Tradisi Lisan adalah roh kehidupan manusia. Semua pengalaman hidup manusia dipatri dalam tradisi lisan mulai dari pangkuan ibu, ayah, nenek, kakek, maupun pengasuh yang lain. Seorang anak mengenal dunia melalui tradisi lisan. Sebagai pengamatdan peneliti bahasa saya selalu terbawa oleh dahsyatnya memori manusia sebagaimana dicatat di dalam bahasanya. Melalui memori kita mengingat masa lampau: semua yang kita alami dan pelajari tentang dunia; dan dengan memori kita membuat proyeksi ke masa depan. Dalam sejarah perkembangan makhluk manusia kita mengalami tiga tahap penting dalam kehidupan. Pertama, kita berevolusi karena adanya dan mengikuti DNA (deoxyribonuclieic acid), suatu ensiklopedia yang memuat informasi lengkap tentang wujud fisik genetis manusia; kedua, munculnya sistem saraf dalam otak manusia, terutama neo-korteks, yang menyimpan memori manusia sejak lahir sampai wafatnya; dan ketiga, munculnya bahasa, yang menjadi alat untuk mencatat seluruh pengetahuan manusia dan alat untuk mengkomunikasikannya dengan manusia lain dan mewariskan pengetahuan itu kepada keturunannya (Periksa Midner, Vesna. 2008. The Cognitive Neuroscience of Human Communication).

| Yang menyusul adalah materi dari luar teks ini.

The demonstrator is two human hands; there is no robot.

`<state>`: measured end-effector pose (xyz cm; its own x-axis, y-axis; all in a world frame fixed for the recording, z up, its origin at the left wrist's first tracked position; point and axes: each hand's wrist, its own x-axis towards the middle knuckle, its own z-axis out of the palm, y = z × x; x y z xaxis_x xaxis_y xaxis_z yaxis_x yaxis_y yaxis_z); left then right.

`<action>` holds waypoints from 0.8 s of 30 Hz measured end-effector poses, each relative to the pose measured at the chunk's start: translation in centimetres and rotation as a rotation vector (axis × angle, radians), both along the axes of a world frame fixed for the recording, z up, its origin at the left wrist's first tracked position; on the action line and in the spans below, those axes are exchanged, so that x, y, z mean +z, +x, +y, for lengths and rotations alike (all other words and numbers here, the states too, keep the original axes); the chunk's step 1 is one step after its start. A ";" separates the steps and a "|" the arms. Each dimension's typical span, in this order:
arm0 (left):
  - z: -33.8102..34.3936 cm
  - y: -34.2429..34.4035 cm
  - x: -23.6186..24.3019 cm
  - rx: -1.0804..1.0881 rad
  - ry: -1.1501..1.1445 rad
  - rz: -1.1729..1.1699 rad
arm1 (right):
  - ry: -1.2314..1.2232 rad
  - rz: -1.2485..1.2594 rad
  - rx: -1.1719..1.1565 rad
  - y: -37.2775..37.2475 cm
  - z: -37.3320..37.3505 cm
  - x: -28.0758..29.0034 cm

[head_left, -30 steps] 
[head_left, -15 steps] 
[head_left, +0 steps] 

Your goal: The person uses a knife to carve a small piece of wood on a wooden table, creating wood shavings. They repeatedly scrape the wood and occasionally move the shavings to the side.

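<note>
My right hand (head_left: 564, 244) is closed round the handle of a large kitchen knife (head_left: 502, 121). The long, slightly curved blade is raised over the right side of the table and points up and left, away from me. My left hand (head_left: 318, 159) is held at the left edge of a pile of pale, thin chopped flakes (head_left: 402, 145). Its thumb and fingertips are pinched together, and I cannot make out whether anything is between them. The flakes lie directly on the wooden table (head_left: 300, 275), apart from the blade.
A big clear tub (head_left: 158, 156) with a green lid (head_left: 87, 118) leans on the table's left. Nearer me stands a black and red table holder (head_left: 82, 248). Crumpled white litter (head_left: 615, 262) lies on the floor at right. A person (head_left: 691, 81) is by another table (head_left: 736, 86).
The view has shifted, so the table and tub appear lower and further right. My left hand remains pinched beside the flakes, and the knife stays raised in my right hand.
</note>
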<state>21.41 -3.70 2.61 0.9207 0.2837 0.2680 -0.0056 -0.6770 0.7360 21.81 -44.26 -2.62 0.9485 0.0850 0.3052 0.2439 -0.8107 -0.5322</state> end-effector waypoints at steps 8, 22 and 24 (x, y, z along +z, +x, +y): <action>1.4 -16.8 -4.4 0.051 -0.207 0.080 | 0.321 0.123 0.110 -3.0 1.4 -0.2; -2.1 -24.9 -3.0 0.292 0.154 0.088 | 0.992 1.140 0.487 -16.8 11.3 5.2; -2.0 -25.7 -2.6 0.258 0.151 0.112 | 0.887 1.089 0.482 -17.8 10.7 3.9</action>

Ketiga hal di atas telah menjadi perhatian para ahli genetika, ahli neurologi, dan ahli bahasa. Dan, kita semua dibuat tertegun dengan pengetahuan itu karena di situ ditunjukkan betapa Maha Besarnya, betapa Maha Kasihnya Tuhan yang telah menciptakan manusia, yang sungguh-sungguh berbeda dengan makhluk lain, termasuk kerabat paling dekat kita secara evolusi, yaitu primata atau kera–yang menurut penelitian ahli genetika, 98 persen sama dengan kita secara fisik. Kita bersyukur bahwa ada perbedaan sekitar dua persen. Perbedaan antara “langit dan bumi”, dua persen itu adalah bahasa dan budaya.

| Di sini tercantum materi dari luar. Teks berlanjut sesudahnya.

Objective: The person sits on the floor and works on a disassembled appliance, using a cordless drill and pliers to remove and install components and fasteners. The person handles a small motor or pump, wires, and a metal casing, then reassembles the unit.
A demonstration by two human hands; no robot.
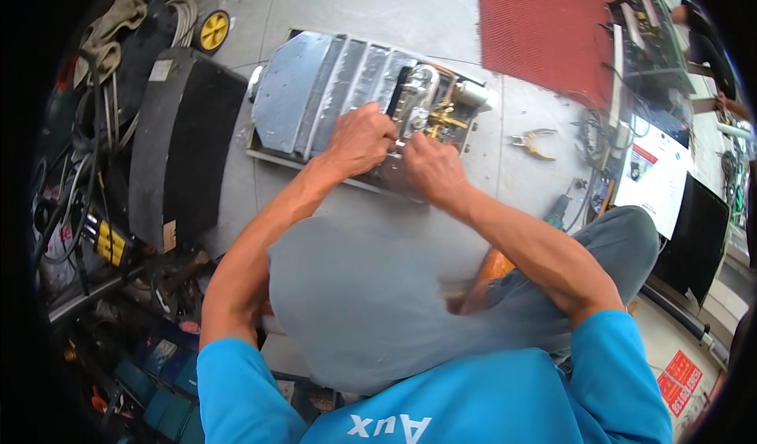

Yang saya sebutkan di atas adalah pengantar bagi kuliah umum yang akan diberikan oleh Ibu Profesor Doktor Pudentia. Kami sangat berbangga dengan karya dan nama Anda di bidang pengkajian tentang tradisi lisan dan kami siap belajar dari pengalaman Anda, dan di masa yang akan datang bekerja sama untuk mengembangkan studi tentang tradisi lisan di Universitas Flores ini. Kami sadari betapa pentingnya tradisi lisan karena ia mengkaji dan berhubungan langsung dengan serat, fabric, yang merupakan dasar untuk membangun wujud “tenunan” text, kehidupan manusia. Kami mengucapkan terima kasih yang sedalam-dalmnya atas kesediaan Ibu mengunjungi Universitas Flores dan memberikan kuliah umum untuk menambah wawasan kami tentang tradisi lisan. (*)



[1]  Disari dari Naskah Pidato Prof. Dr. Stephanus Djawanai, M.A.,Rektor Universitas Flores, Ende yang Disampaikan pada Acara Pelantikan Pengurus Asosiasi Tradisi Lisan Flores Ende, pada Selasa, 22 Maret 2016, di Auditorium H.J.Gadi Djou, Jl. Sam Ratulangi Ende, Artikel ini telah dimuat pada HU Flores Pos, 2 April 2016.